Transcribe the entire listing exactly as it appears.
^^^^^^^^^^^^^^^^
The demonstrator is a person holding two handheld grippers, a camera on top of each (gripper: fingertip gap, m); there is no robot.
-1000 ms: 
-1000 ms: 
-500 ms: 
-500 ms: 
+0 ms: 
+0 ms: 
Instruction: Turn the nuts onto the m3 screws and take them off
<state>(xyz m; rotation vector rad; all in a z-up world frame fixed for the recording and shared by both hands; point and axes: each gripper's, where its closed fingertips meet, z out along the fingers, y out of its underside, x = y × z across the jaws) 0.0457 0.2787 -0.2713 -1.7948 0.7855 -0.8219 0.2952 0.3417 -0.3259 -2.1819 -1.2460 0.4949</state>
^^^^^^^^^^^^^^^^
WRITTEN ANSWER:
The demonstrator is a person holding two handheld grippers, a camera on top of each (gripper: fingertip gap, m); there is no robot.
-1000 ms: 
-1000 ms: 
-500 ms: 
-500 ms: 
+0 ms: 
+0 ms: 
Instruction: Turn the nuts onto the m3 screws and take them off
<state>(xyz m; rotation vector rad; all in a z-up world frame fixed for the recording and shared by both hands; point and axes: each gripper's, where its closed fingertips meet, z out along the fingers, y out of its underside, x = y × z across the jaws) 0.0457 0.2787 -0.2713 -1.7948 0.7855 -0.8219 0.2952 0.3417 -0.3259 -2.1819 -1.2460 0.4949</state>

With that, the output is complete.